The nose is fairly long and flat, but well padded. The rails are fairly long, thus providing quite a bit of adjustment fore and aft. All in all, the shape looks to be well thought out visually speaking. Time to see how it rode…
On the Trail
Let’s be honest, saddle comfort is very subjective, much like things such as grips and pedals. It almost goes without saying that contact points on the bike are generally quite personal. What works for one person might not work for another, and when riders find grips, saddles and pedals that they like, they tend to stick with them. Therefore this review will be pretty brief and we’ll focus mainly on quality and value. In that case, this saddle proved to be very nicely constructed for the price and it came in at a reasonable weight. It’s certainly nothing to turn your nose up at.

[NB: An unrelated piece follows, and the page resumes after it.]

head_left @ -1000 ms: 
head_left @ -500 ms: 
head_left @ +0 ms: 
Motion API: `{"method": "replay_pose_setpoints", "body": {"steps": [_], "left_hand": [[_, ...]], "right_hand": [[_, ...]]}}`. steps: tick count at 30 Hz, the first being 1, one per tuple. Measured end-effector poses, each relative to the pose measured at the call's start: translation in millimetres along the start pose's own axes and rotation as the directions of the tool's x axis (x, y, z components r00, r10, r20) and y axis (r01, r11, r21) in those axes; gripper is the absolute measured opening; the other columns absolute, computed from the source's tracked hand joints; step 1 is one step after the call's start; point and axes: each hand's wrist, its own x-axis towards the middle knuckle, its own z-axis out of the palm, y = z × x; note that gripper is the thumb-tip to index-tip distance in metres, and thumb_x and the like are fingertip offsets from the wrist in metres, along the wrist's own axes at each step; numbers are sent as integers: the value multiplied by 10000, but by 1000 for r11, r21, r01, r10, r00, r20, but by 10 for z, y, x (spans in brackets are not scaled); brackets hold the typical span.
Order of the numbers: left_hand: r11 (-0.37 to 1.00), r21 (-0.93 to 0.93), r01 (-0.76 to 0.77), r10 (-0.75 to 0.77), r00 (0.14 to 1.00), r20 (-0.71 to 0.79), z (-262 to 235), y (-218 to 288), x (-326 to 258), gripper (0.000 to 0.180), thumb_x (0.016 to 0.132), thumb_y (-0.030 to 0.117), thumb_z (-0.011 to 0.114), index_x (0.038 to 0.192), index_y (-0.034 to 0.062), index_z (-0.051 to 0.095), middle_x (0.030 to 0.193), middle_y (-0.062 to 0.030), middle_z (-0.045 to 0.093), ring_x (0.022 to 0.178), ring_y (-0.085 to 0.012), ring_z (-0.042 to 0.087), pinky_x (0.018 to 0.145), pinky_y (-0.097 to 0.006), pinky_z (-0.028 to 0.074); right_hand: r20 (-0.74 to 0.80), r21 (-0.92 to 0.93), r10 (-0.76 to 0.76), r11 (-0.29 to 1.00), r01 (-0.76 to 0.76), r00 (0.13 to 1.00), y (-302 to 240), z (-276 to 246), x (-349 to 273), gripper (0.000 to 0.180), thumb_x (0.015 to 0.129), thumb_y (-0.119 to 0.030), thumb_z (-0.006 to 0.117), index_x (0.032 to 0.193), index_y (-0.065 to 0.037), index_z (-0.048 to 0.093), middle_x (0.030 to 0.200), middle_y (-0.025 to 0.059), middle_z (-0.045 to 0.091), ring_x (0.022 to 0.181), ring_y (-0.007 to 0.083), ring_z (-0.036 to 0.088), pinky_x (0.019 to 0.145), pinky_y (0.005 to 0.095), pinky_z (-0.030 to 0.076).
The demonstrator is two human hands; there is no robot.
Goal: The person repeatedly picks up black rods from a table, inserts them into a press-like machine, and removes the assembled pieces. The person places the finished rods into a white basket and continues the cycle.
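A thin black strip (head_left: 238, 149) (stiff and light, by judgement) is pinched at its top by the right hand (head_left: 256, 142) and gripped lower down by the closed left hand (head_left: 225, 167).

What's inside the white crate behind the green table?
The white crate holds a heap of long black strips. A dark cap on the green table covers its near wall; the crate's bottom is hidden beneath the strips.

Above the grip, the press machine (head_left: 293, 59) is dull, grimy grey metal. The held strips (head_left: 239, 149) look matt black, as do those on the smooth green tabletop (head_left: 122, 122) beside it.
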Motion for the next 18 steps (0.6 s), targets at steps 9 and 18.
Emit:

From the get-go, our tester agreed with the SME3 fairly well. The width out back felt great – this could be attributed to being measured and not having to compromise on fit as much as we would with “one size fits all” saddles. We also think the shape plays an important role as our tester settled into the contoured parts of the sides out back quite nicely. One minor gripe was how long the nose was. Lately we’ve been quite impressed by saddles that are fairly wide out back and have short noses, such as the Specialized Power & Henge saddles. In our experience, they tend to just always put you in the right right spot. That said, the SME3 was well padded up front and provided plenty of comfort. We just found ourselves squirming around here and there toward the end of long rides.
We’ve had a few minor crashes, plus some scuffs and scrapes…In terms of durability, it’s a bit difficult to gauge how tough the SME3 is and every crash is different. Unsurprisingly, we’ve cased some jumps and landed pretty hard on the saddle. At the time of writing this everything is still intact and the rails are dead straight. All in all, it seems quite tough for the price and weight. It doesn’t feature kevlar side panels, but those come at the cost of chaffing and beating up your shorts anyway.
In the grand scheme of things, this is nice saddle. It didn’t really make its presence felt and that’s certainly not a bad thing. Rather, it was mainly an afterthought…that’s typically indicative of a worthy product. The price, weight and durability are all fairly solid. It’s not a game changing or mind blowing product by any means, but overall it just sort of shut up and did its job. The SME3 has a well thought out shape, solid construction and good materials coming in at a competitive price…It’s worth a look.